Implications for oilseed processing
IOMSA and the other coalition member associations have all been represented on the NFPA 61 and NFPA 654 committees for many years.
“NFPA 61, in particular, has been written and rewritten with significant grain industry input,” notes Marc Fleischaker in the coalition’s comment letter. This is the root of one major concern of the coalition: Might the complexity added by the proposed new standard end up fostering confusion and actually lead to less safe conditions?
The coalition believes that a generic standard, such as NFPA 652, should not override a standard developed specifically for a particular industry, such as NFPA 61. Further, “there is a specific federal OSHA standard involving grain handling facilities, which contains requirements that are not consistent with the draft NFPA 652 standard,” the comment letter points out.
These inconsistencies, the coalition says, could lead to a facility being deemed to be compliant with the OSHA standard (29 CFR 1910.272) but not with NFPA 652, or the reverse.
The coalition also argues that a phase-in or implementation schedule for hazard assessment be provided for the new standard. “Certainly, NFPA needs to be careful about adopting standards with effective dates that make compliance impossible,” the comment letter suggests.
Further comments cover various inconsistencies in the draft document as well as questions concerning several explosibility and combustibility tests called for in the draft.
The standard development process for NFPA 652 is in its early stages.
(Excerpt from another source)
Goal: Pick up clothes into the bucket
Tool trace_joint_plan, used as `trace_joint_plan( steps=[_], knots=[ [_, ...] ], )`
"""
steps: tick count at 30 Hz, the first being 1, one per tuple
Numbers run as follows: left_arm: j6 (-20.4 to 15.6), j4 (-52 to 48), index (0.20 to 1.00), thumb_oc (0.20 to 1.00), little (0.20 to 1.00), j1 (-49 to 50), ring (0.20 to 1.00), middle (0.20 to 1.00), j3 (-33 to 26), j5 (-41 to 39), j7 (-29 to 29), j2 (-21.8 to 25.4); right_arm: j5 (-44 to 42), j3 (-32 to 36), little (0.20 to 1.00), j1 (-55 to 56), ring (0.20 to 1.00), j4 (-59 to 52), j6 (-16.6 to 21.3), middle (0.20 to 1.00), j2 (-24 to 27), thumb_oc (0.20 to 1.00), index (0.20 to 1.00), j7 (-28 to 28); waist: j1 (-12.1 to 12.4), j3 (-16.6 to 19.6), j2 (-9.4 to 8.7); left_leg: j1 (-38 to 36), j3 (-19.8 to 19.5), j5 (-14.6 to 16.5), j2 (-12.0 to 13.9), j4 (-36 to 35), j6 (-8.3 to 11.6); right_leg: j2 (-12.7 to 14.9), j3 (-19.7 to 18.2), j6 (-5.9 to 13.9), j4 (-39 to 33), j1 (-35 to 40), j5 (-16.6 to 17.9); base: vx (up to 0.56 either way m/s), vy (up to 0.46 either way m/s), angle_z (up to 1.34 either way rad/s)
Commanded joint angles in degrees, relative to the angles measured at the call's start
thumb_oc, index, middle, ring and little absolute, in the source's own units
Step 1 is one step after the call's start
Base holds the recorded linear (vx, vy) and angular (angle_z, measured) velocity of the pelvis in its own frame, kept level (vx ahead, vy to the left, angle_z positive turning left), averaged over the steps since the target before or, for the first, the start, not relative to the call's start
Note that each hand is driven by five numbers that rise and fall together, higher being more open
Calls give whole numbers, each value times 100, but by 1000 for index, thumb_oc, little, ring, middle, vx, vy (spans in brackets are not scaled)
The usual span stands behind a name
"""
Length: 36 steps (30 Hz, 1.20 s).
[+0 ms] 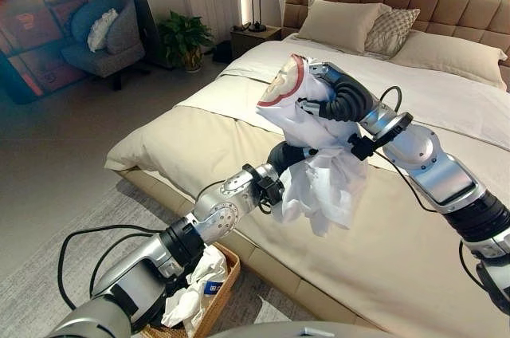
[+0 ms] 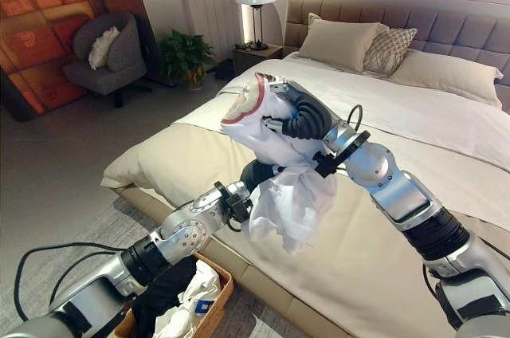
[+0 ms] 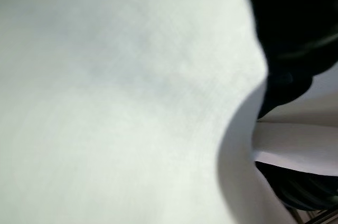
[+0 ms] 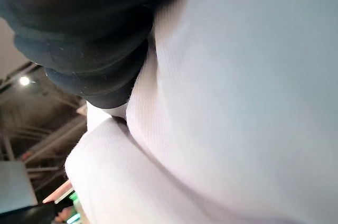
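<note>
Left eye view, item 1: a white garment (image 1: 319, 170) with a red-trimmed neckline is being held in the air above the bed (image 1: 414, 258), between the 2 hands. It is being carried clear of the bedding, its loose lower folds hanging below both hands.

Item 2: the woven basket (image 1: 225, 274) is being seen on the floor below and behind the left hand, beside the bed's edge. White clothing and a dark piece are already lying inside it, so part of the task is judged done. The held garment is not yet over the basket; carrying it across, lowering it and releasing it are judged to be what is left. No other loose clothing is being shown on the bed.

Item 3: the right hand (image 1: 312, 107) is being pressed into the upper part of the garment, just under the neckline, with cloth draped over it. Its dark ribbed cover is showing, but its fingers are being hidden by fabric, so whether they are curled cannot be told.

Item 4: the left hand (image 1: 284, 157) is being buried in the garment's lower bunch, below the right hand. Its fingers are likewise being covered, and its state cannot be told. Both wrist views are being taken up largely by white cloth at close range.
</note>
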<state>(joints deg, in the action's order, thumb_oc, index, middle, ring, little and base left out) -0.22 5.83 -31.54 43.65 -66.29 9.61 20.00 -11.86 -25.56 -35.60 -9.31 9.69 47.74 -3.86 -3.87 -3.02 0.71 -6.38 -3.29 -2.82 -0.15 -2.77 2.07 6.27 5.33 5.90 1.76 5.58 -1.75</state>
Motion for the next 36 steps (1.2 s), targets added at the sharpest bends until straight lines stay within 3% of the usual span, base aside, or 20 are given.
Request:
trace_joint_plan(
  steps=[1,2,3,4,6,8,9,10,12,17,19,20,22,26,29,30,31,36],
  knots=[
    [-135,-28,200,200,200,-47,200,200,-133,-62,184,-108,49,510,313,-419,313,-152,364,313,-203,313,313,284,3,188,-304,202,-62,693,-227,613,-137,222,117,239,189,-123,98,0,0,0],
    [-169,-57,200,200,200,-4,200,200,-234,-12,176,-40,95,626,476,-320,476,-118,360,476,-189,476,476,326,9,190,-307,207,-61,696,-229,621,-139,224,112,239,187,-128,102,0,0,0],
    [-189,-51,200,200,200,34,200,200,-298,19,172,-5,153,696,576,-280,576,-110,366,576,-193,576,576,345,14,192,-309,212,-60,699,-233,626,-141,224,107,238,184,-130,102,0,0,0],
    [-270,-64,200,200,200,123,200,200,-507,207,135,173,236,929,1000,-111,1000,-95,357,1000,-175,1000,1000,432,27,190,-308,214,-55,704,-233,631,-143,227,99,237,180,-137,108,0,0,0],
    [-322,-90,200,200,200,211,200,200,-675,329,80,297,289,1089,1000,41,1000,-84,357,1000,-175,1000,1000,473,40,191,-311,218,-55,708,-233,635,-148,230,96,235,184,-142,105,0,0,0],
    [-444,-192,200,200,200,447,200,200,-1070,819,39,768,366,1501,1000,437,1000,-18,350,1000,-183,1000,1000,539,70,175,-294,229,-58,712,-235,648,-157,231,92,228,186,-148,104,0,0,0],
    [-442,-203,200,200,200,457,200,200,-1065,822,35,776,368,1512,1000,455,1000,-29,347,1000,-190,1000,1000,537,72,180,-302,228,-57,713,-235,650,-157,231,92,227,187,-147,103,0,0,0],
    [-519,-285,200,200,200,731,200,200,-1448,1168,7,1113,352,1822,1000,780,1000,16,338,1000,-207,1000,1000,556,92,165,-285,226,-52,716,-233,650,-159,232,99,225,179,-142,98,0,0,0],
    [-546,-322,200,200,200,876,200,200,-1641,1383,-9,1280,328,1979,1000,957,1000,34,319,1000,-224,1000,1000,552,100,170,-285,225,-59,722,-237,659,-159,231,98,224,178,-139,93,0,0,0],
    [-774,-284,200,200,200,1653,200,200,-2847,2200,-156,1879,234,2673,1000,1780,1000,185,255,1000,-368,1000,1000,532,121,168,-249,213,-48,742,-237,673,-154,227,84,213,181,-140,74,0,0,0],
    [-908,-122,200,200,200,2099,200,200,-3616,2766,-254,2182,292,3098,1000,2268,1000,367,207,1000,-372,1000,1000,531,130,164,-215,210,-35,752,-240,672,-152,223,72,208,171,-133,63,0,0,0],
    [-906,-132,200,200,200,2115,200,200,-3622,2771,-254,2183,292,3098,1000,2278,1000,358,205,1000,-377,1000,1000,529,127,169,-217,209,-35,754,-240,674,-152,223,72,208,172,-132,61,0,0,0],
    [-1046,26,200,200,200,2551,200,200,-4321,3354,-417,2362,326,3496,1000,2762,1000,667,166,1000,-501,1000,1000,577,143,148,-193,220,-33,763,-243,687,-147,220,73,202,169,-129,50,0,0,0],
    [-1168,221,200,200,200,2934,200,200,-4952,3923,-652,2450,236,3758,1000,3149,1000,1131,116,1000,-745,1000,1000,657,141,119,-175,240,-35,771,-243,697,-143,216,75,201,175,-146,34,0,0,0],
    [-1256,557,200,200,200,3352,200,200,-5683,4885,-1089,2477,-211,3860,1000,3594,1000,2004,118,1000,-1396,1000,1000,662,147,28,-138,301,-25,784,-258,750,-142,208,60,191,223,-216,16,-3,12,0],
    [-1256,552,200,200,200,3363,200,200,-5692,4898,-1096,2478,-214,3848,1000,3586,1000,2016,128,1000,-1400,1000,1000,661,140,31,-145,303,-25,787,-259,755,-141,208,60,191,227,-218,13,-19,37,-2],
    [-1258,757,200,200,200,3524,200,200,-5943,5553,-1396,2479,-423,3846,1000,3789,1000,2538,156,1000,-1752,1000,1000,672,129,-41,-133,354,-12,790,-264,781,-141,206,56,186,248,-266,7,0,0,0],
    [-1267,1121,200,200,200,3799,200,200,-6344,6258,-1807,2331,-330,3550,1000,4322,1000,3724,158,1000,-2301,1000,1000,567,81,-241,-143,510,5,802,-279,888,-140,195,30,185,346,-424,-3,-52,34,0]
  ],
)
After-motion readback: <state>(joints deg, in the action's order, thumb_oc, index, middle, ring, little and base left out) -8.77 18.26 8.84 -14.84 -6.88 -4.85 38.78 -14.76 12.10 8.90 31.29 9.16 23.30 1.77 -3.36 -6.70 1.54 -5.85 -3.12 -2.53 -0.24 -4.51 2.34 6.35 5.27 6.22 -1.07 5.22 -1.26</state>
NFPA received approximately 150 comments on the first draft by the closing date of January 4, 2013, according to Colonna. A report on the first draft is due on September 6, 2013. The second draft comment period will close on November 15, 2013. The final standard is scheduled for completion in the third quarter of 2014. At that point, it will be presented for action at the next NFPA Technical Meeting, with publication expected in 2015.
“We are committed to the coalition’s work to ensure that the final standard is as favorable to oilseed processing as possible,” Doug Kennedy, current IOMSA president, affirmed.
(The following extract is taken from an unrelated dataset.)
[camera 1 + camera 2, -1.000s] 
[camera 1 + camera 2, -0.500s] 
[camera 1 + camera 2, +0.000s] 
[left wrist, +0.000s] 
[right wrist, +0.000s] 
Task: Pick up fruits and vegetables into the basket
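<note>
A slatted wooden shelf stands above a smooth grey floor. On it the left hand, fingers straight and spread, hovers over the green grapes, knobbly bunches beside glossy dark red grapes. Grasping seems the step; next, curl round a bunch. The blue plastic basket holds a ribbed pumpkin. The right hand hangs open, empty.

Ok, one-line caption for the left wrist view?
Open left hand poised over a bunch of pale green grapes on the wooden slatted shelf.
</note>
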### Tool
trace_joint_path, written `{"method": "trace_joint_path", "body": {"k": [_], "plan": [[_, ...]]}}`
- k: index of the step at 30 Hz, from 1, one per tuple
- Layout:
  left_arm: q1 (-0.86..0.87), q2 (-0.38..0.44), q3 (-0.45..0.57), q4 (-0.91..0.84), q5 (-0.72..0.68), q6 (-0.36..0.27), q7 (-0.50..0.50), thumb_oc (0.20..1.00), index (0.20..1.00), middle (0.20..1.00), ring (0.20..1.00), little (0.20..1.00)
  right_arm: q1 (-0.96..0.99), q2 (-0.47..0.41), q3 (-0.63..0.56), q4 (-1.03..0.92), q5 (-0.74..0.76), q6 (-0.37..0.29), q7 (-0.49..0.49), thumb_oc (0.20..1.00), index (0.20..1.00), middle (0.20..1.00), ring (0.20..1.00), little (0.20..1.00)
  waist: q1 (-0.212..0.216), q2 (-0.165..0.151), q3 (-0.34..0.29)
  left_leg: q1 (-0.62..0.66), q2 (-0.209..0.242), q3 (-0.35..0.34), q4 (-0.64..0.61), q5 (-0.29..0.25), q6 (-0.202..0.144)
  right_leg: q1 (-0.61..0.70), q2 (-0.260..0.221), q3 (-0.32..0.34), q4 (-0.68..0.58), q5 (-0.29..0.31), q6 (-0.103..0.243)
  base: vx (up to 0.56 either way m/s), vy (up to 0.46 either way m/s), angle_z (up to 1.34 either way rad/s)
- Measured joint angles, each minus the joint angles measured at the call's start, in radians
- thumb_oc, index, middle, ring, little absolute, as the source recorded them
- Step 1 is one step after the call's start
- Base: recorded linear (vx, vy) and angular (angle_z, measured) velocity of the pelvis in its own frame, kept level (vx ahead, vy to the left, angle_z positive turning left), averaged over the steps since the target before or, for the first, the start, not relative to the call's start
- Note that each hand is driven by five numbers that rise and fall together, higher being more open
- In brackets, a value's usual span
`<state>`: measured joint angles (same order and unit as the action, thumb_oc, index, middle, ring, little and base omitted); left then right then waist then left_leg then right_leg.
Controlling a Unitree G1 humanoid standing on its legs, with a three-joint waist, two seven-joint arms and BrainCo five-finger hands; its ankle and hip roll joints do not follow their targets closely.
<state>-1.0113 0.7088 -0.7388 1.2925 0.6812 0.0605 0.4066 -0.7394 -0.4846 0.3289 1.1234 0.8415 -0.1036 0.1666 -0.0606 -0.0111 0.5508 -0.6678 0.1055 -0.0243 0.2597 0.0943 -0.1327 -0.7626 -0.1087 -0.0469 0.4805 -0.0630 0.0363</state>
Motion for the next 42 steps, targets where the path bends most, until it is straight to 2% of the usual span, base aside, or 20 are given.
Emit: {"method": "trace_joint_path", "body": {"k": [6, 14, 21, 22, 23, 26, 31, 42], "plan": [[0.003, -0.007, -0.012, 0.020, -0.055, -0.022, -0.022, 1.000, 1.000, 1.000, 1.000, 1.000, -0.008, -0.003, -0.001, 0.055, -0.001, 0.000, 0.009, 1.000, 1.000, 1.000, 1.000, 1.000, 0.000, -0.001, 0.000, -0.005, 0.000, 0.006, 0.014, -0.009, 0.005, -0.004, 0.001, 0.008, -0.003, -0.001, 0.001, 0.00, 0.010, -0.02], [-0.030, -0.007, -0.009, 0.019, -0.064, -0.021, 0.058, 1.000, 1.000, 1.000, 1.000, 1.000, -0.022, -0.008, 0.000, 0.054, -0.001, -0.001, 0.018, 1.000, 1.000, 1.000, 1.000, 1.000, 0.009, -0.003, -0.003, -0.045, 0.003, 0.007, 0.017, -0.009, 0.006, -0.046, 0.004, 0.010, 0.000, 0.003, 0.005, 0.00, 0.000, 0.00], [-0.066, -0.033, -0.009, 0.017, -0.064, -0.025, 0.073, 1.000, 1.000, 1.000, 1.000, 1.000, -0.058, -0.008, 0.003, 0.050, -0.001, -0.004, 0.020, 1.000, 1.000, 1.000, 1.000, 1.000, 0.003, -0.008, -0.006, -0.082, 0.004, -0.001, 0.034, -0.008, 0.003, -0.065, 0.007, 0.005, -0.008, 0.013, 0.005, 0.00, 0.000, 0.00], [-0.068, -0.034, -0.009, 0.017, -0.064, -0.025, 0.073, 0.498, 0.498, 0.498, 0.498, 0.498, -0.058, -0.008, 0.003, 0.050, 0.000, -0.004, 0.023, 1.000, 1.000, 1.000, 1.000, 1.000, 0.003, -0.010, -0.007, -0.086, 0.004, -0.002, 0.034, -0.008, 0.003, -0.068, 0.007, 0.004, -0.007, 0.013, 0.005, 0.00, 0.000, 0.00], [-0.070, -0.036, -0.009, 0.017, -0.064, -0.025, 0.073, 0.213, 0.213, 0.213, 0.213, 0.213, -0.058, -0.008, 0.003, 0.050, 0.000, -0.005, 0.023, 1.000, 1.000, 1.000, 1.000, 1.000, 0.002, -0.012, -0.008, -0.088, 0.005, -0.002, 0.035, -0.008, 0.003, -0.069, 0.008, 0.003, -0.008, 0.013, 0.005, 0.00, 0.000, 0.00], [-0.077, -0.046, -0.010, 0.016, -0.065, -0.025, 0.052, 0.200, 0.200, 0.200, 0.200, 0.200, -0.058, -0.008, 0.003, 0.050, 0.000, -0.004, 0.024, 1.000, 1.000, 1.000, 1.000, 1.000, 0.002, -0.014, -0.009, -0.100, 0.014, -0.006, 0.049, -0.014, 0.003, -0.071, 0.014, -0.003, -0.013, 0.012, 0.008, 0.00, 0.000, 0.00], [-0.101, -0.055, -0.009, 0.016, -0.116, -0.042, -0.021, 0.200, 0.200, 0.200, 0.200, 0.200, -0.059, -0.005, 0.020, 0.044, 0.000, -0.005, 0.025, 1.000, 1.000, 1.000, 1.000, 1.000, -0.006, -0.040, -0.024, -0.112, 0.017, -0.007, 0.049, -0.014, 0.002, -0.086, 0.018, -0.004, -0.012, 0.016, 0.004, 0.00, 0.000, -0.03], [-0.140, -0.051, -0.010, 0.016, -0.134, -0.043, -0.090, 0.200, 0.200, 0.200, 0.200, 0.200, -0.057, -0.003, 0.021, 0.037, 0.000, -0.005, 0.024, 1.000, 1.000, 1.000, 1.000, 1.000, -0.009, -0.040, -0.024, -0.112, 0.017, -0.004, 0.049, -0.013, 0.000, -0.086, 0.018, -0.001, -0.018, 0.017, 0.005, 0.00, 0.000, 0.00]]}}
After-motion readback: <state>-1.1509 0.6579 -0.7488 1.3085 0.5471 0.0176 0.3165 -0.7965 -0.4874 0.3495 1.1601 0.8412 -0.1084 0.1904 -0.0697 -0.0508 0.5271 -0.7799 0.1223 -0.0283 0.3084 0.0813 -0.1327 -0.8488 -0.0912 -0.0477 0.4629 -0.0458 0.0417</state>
The new OSHA rules on combustible dust are also well off in the future. The official regulatory calendar shows that the agency expects to begin its Small Business Regulatory Enforcement Fairness Act review in October 2013. That review takes 90 days. Only after that can OSHA publish the Notice of Proposed Rulemaking with regulatory text to which public comments can be submitted. Whether—and when—a proposed rule will be published in 2014 remains to be seen.
Sidebar–OSHA and combustible dust
Applicable requirements of the US Occupational Safety and Health Administration (OSHA) include:
- §1910.22 Housekeeping
- §1910.307 Hazardous Locations
- §1910.1200 Hazard Communication
- §1910.269 Electric Power Generation, Transmission and Distribution (coal handling)
- §1910.272 Grain Handling Facilities
- General Duty Clause, Section 5(a)(1) of the Occupational Safety and Health Act (Employers must keep workplaces free from recognized hazards likely to cause death or serious physical harm.)
Complete OSHA fact sheet on combustible dust and OSHA’s Hazard Communication Guidance for Combustible Dusts are available. The preliminary draft of the proposed new National Fire Protection Association’s standard (NFPA 652) is available.